**What you will do:**
Once you reach the line containing "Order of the" in the data below, restate each line word for word up to and including the one containing "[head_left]".

━━━━

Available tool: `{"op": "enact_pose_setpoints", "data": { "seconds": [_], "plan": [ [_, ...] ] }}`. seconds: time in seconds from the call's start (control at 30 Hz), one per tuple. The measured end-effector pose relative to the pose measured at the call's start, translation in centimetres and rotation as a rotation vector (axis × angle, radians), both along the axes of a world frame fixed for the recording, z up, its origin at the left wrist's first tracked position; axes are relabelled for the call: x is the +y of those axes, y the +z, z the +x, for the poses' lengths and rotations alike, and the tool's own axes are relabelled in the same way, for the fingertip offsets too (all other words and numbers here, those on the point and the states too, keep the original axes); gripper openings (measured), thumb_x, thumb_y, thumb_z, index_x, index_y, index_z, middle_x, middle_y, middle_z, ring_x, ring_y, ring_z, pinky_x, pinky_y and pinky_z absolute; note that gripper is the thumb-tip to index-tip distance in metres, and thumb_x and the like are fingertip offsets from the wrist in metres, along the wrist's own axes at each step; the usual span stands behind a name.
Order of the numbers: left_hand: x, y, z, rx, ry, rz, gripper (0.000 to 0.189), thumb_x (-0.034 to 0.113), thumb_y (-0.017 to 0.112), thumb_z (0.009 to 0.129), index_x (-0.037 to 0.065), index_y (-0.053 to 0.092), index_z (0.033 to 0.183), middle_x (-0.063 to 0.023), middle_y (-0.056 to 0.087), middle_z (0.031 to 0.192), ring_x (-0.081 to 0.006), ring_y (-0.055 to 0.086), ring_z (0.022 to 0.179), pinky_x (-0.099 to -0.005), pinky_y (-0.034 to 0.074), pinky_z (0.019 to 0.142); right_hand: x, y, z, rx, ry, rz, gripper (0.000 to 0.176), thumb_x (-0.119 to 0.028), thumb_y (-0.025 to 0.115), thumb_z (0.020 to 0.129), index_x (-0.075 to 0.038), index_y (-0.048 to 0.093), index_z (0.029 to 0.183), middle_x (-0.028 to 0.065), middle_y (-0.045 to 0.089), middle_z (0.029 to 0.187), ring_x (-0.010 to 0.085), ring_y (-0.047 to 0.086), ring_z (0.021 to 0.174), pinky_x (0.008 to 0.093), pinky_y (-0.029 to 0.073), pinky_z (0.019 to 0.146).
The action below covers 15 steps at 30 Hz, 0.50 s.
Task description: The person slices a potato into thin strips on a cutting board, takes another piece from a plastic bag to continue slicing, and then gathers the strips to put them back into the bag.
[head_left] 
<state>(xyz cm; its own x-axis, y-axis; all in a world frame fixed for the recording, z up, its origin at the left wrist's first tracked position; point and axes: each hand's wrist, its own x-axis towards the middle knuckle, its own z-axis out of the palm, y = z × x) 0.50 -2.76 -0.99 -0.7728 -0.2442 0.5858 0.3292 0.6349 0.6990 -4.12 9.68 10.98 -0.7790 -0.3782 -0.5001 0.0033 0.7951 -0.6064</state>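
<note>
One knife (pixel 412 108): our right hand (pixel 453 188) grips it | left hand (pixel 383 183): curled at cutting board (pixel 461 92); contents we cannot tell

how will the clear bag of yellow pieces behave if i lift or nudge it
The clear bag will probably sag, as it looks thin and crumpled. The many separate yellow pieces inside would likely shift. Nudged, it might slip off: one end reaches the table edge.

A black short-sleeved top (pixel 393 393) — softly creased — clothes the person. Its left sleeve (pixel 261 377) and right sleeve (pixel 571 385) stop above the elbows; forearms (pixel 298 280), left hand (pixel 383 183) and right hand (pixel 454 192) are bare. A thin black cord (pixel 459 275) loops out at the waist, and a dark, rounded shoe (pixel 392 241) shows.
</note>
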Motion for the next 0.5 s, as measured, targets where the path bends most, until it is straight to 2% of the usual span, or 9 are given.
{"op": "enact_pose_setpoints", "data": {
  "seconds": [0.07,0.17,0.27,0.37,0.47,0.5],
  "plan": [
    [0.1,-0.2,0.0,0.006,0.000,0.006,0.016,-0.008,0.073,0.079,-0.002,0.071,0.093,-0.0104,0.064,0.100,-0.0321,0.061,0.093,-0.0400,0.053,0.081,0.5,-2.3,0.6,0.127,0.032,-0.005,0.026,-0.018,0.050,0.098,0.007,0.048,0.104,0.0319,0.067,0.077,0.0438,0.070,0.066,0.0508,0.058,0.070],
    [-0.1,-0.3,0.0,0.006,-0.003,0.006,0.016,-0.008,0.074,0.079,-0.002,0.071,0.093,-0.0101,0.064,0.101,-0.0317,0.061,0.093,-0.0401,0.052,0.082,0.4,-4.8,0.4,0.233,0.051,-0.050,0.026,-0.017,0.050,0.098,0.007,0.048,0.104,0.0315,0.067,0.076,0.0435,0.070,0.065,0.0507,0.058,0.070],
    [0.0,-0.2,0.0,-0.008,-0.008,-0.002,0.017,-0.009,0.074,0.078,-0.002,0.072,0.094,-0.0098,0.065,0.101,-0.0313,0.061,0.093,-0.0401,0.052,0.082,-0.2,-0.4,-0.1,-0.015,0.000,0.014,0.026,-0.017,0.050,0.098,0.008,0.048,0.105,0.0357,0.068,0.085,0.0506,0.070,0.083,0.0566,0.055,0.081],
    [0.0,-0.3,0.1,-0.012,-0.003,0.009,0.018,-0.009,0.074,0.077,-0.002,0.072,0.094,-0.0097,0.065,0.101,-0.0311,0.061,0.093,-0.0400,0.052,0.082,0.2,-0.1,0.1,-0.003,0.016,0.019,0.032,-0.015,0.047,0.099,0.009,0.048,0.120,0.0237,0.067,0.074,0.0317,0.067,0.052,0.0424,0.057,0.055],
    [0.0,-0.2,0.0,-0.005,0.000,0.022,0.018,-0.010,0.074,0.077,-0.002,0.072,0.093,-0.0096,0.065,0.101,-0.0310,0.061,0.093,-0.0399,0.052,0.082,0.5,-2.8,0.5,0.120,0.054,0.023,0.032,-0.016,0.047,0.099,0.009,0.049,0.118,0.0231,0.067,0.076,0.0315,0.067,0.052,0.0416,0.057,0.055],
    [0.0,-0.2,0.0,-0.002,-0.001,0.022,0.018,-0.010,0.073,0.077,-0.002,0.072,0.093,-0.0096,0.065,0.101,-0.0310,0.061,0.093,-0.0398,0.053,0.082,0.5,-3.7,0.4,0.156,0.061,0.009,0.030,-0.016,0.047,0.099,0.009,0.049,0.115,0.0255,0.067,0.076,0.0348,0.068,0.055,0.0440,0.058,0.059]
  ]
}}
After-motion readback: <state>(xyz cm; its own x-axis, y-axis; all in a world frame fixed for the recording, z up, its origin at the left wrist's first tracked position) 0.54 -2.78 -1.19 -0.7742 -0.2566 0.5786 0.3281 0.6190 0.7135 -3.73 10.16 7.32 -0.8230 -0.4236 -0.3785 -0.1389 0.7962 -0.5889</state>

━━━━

**Output of the exercise:**
Order of the numbers: left_hand: x, y, z, rx, ry, rz, gripper (0.000 to 0.189), thumb_x (-0.034 to 0.113), thumb_y (-0.017 to 0.112), thumb_z (0.009 to 0.129), index_x (-0.037 to 0.065), index_y (-0.053 to 0.092), index_z (0.033 to 0.183), middle_x (-0.063 to 0.023), middle_y (-0.056 to 0.087), middle_z (0.031 to 0.192), ring_x (-0.081 to 0.006), ring_y (-0.055 to 0.086), ring_z (0.022 to 0.179), pinky_x (-0.099 to -0.005), pinky_y (-0.034 to 0.074), pinky_z (0.019 to 0.142); right_hand: x, y, z, rx, ry, rz, gripper (0.000 to 0.176), thumb_x (-0.119 to 0.028), thumb_y (-0.025 to 0.115), thumb_z (0.020 to 0.129), index_x (-0.075 to 0.038), index_y (-0.048 to 0.093), index_z (0.029 to 0.183), middle_x (-0.028 to 0.065), middle_y (-0.045 to 0.089), middle_z (0.029 to 0.187), ring_x (-0.010 to 0.085), ring_y (-0.047 to 0.086), ring_z (0.021 to 0.174), pinky_x (0.008 to 0.093), pinky_y (-0.029 to 0.073), pinky_z (0.019 to 0.146).
The action below covers 15 steps at 30 Hz, 0.50 s.
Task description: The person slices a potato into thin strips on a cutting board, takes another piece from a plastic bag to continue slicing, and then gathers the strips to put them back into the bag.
[head_left] 

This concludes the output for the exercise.